*ABOUT THIS EXERCISE*. Return the complete listing without omission.

*DATA EXTRACT*.
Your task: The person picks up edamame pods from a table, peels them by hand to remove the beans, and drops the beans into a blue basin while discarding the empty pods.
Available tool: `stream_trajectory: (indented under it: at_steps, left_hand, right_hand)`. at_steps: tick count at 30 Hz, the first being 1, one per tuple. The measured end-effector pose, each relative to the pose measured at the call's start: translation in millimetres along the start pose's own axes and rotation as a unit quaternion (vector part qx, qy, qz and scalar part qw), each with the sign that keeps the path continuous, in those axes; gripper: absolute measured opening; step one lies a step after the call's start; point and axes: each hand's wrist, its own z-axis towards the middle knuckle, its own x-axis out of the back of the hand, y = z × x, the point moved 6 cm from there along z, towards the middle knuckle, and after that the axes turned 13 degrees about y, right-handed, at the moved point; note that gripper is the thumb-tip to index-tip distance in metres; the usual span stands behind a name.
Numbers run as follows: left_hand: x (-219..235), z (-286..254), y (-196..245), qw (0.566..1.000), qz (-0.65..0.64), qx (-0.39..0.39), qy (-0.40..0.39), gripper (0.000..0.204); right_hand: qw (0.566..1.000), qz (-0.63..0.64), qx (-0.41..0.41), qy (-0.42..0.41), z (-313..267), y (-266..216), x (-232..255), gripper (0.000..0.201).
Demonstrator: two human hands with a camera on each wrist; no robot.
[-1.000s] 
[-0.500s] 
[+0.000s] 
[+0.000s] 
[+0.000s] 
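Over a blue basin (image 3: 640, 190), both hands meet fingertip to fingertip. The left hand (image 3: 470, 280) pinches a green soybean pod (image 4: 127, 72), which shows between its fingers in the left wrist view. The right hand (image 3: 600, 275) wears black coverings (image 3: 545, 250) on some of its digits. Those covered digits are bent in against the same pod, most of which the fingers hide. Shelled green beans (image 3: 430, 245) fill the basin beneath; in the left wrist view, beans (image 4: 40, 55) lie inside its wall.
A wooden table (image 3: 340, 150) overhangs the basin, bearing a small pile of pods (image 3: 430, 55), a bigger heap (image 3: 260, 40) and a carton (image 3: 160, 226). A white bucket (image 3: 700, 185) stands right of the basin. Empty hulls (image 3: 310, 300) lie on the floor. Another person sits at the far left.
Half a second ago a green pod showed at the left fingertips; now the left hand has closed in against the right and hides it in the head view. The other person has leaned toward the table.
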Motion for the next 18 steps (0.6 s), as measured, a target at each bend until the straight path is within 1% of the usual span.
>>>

*EXPECTED OUTPUT*.
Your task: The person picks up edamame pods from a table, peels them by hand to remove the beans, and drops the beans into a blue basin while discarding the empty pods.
Available tool: `stream_trajectory: (indented under it: at_steps, left_hand, right_hand)`. at_steps: tick count at 30 Hz, the first being 1, one per tuple. The measured end-effector pose, each relative to the pose measured at the call's start: translation in millimetres along the start pose's own axes and rotation as a unit quaternion (vector part qx, qy, qz and scalar part qw), each with the sign that keeps the path continuous, in those axes; gripper: absolute measured opening; step one lies a step after the call's start; point and axes: each hand's wrist, its own z-axis towards the middle knuckle, its own x-axis out of the back of the hand, y = z × x, the point moved 6 cm from there along z, towards the middle knuckle, and after that the axes turned 13 degrees about y, right-handed, at the moved point; note that gripper is the thumb-tip to index-tip distance in metres; the usual span stands behind a name.
Numbers run as follows: left_hand: x (-219..235), z (-286..254), y (-196..245), qw (0.566..1.000), qz (-0.65..0.64), qx (-0.39..0.39), qy (-0.40..0.39), gripper (0.000..0.204); right_hand: qw (0.566..1.000), qz (-0.63..0.64), qx (-0.41..0.41), qy (-0.42..0.41), z (-313..267), y (-266..216), x (-232..255), gripper (0.000..0.201).
Demonstrator: two human hands with a camera on each wrist; no robot.
[-1.000s] 
[-0.500s] 
[+0.000s] 
[+0.000s] 
[+0.000s] 
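Over a blue basin (image 3: 640, 190), both hands meet fingertip to fingertip. The left hand (image 3: 470, 280) pinches a green soybean pod (image 4: 127, 72), which shows between its fingers in the left wrist view. The right hand (image 3: 600, 275) wears black coverings (image 3: 545, 250) on some of its digits. Those covered digits are bent in against the same pod, most of which the fingers hide. Shelled green beans (image 3: 430, 245) fill the basin beneath; in the left wrist view, beans (image 4: 40, 55) lie inside its wall.
A wooden table (image 3: 340, 150) overhangs the basin, bearing a small pile of pods (image 3: 430, 55), a bigger heap (image 3: 260, 40) and a carton (image 3: 160, 226). A white bucket (image 3: 700, 185) stands right of the basin. Empty hulls (image 3: 310, 300) lie on the floor. Another person sits at the far left.
Half a second ago a green pod showed at the left fingertips; now the left hand has closed in against the right and hides it in the head view. The other person has leaned toward the table.
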Motion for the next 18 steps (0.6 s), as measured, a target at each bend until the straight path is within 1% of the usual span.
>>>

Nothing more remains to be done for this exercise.